Lors d’une réunion stratégique tenue lundi 13 octobre, avec les membres de la commission de la grille tarifaire, le gouverneur de la ville-province de Kinshasa, Daniel Bumba, a exprimé sa ferme volonté de réformer le secteur des transports urbains. À l’ordre du jour, l’adoption imminente d’un nouveau barème des prix, plus juste et adapté à la réalité économique actuelle.
Cependant, le gouverneur a souligné que la conjoncture économique récente, marquée par une appréciation du franc congolais et une baisse notable des prix des carburants, offre une fenêtre d’opportunité pour revoir à la baisse les tarifs appliqués aux usagers.
« Il est inconcevable que malgré l’amélioration des indicateurs économiques, les Kinois continuent de subir des tarifs abusifs et non réglementés », a-t-il déclaré.
En outre, Daniel Bumba a dénoncé les pratiques illégales et abusives de certains conducteurs et propriétaires de véhicules de transport en commun. Parmi les plus décriées, la fixation aléatoire des prix et le phénomène du « demi-terrain », une pratique qui consiste à faire payer le plein tarif pour une portion réduite du trajet.

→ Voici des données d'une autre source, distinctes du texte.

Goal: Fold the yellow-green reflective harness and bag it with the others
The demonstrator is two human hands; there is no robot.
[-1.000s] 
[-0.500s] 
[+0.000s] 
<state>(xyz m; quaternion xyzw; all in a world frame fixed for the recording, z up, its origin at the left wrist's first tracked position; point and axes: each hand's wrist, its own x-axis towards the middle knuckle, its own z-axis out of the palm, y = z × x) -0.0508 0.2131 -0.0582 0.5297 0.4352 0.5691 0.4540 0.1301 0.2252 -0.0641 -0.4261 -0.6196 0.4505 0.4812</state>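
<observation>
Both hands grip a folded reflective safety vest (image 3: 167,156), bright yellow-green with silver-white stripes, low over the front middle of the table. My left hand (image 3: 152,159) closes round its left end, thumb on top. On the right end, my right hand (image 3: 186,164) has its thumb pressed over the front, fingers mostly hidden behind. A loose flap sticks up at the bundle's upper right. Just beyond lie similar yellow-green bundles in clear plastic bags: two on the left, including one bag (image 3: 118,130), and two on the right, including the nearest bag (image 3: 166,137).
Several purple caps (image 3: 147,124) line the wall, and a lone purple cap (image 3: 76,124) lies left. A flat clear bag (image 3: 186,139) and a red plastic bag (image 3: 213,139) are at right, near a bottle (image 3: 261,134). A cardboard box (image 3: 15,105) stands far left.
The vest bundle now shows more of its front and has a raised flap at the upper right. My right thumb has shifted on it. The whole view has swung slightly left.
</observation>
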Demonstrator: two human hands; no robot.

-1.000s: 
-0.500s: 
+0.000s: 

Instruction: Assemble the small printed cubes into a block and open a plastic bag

Face à cette situation, le gouverneur a annoncé une série de mesures strictes, parmi lesquelles :
L’obligation d’afficher clairement les itinéraires et les tarifs sur tous les véhicules de transport public ;
La mise en place d’un contrôle renforcé par les autorités compétentes ;
Des sanctions pour les contrevenants.
Au-delà de la simple régulation tarifaire, cette réforme s’inscrit dans une volonté plus large de restaurer l’ordre dans le secteur du transport urbain et de garantir une cohabitation harmonieuse entre opérateurs et usagers.
À noter que, le nouveau barème des prix devrait être adopté dans les prochains jours, à l’issue des travaux de la commission spécialisée.